A:  The 2018 TE250i is the first of its kind. This is a transfer port-injected two-stroke engine. No more need to change out the main jets, needles or pilot jets. There is no carburetor. A throttle body has been put in its place. This bike is very unique but still quite similar to its TC250 two-stroke brother. Since the TE250i is a first-year model, it is significantly better than the 2017 model, because there was no 2017 model.


A: If fuel-injected two-strokes aren’t developed in the coming years, two-strokes could become obsolete. Why? Environmental pressure. Emissions standards in Europe have been getting stricter with each passing year. Euro4 legislation went into effect in 2016 and sidelined the carbureted 125cc two-stroke. The little two-strokes could not pass the emissions test. In 2020, Euro5 legislation will introduce even stricter emissions standards. Those regulations could ban all two-strokes in Europe. KTM engineers saw this coming and, in conjunction with Husqvarna, started developing a fuel-injected two-stroke more than a decade ago. It wasn’t an easy task, and maybe the 2018 TE250i could use a little more R&D time, but Euro5 is like a gun held to the two-stroke’s head. The future of two-strokes will be fuel injection or not at all.

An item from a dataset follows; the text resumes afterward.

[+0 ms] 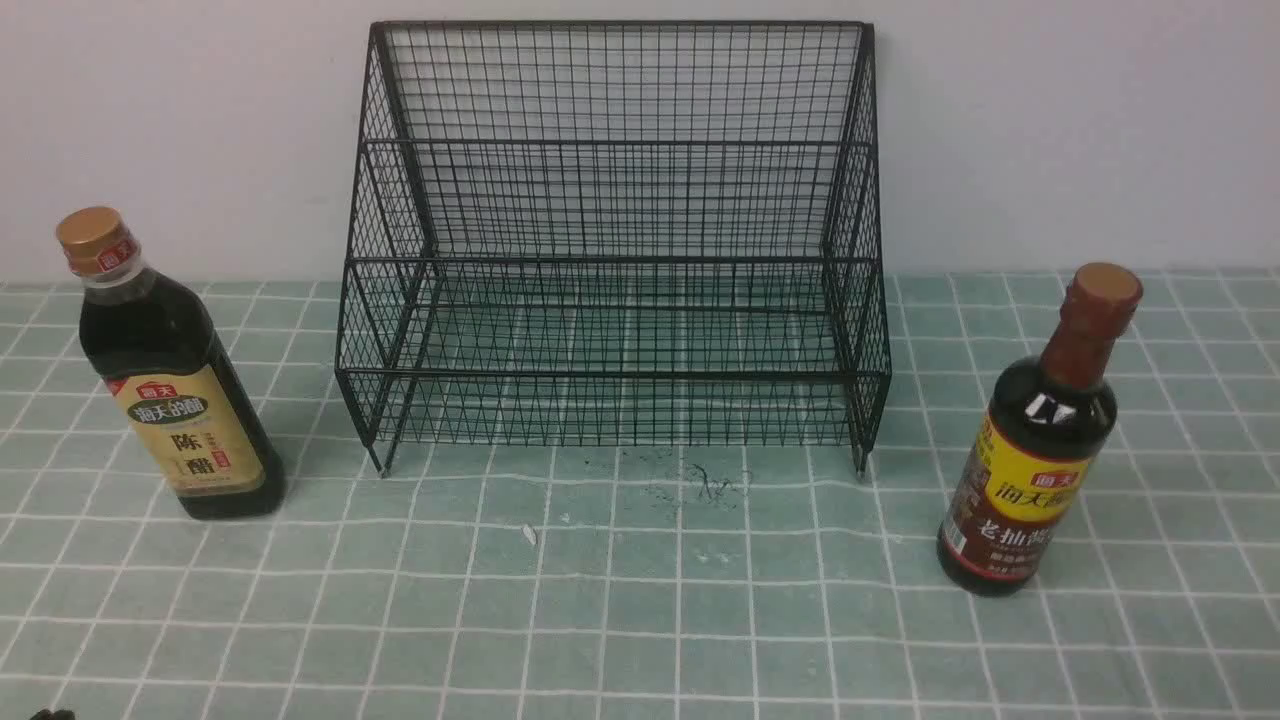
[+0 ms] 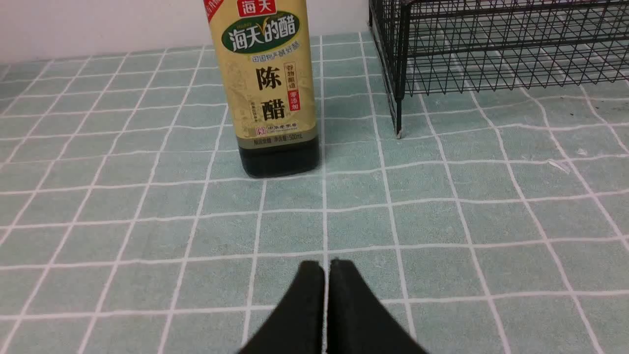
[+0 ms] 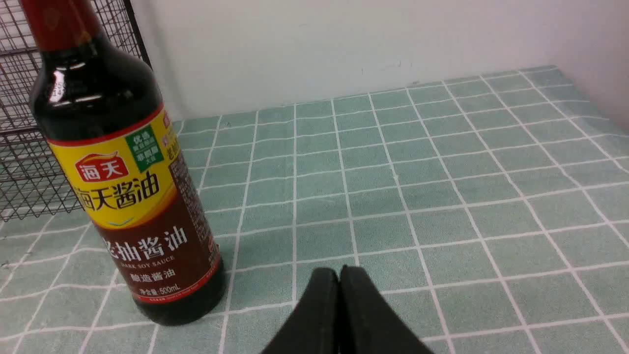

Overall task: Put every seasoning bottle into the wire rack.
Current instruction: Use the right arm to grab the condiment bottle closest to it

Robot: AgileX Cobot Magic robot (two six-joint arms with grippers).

We don’t expect the two-stroke faithful to like the added complexity and cost of fuel injection, but they don’t have to. They can keep buying 2006 Yamaha YZ250s until the used bikes are all used up. But, if they want two-strokes to be around beyond the used-bike market, and for their kids, they need to accept that what KTM and Husqvarna are doing is in the best interest of the sport.

As two-stroke fuel-injection technology progresses, the 2018 Husqvarna TE250i will be a watermark in motorcycle history. MXA couldn’t ignore this movement, even if it meant testing an offroad bike, headlight and all.

What is a motocross magazine doing testing an offroad machine? Looking into the future. To survive, two-strokes must be fuel-injected in the future.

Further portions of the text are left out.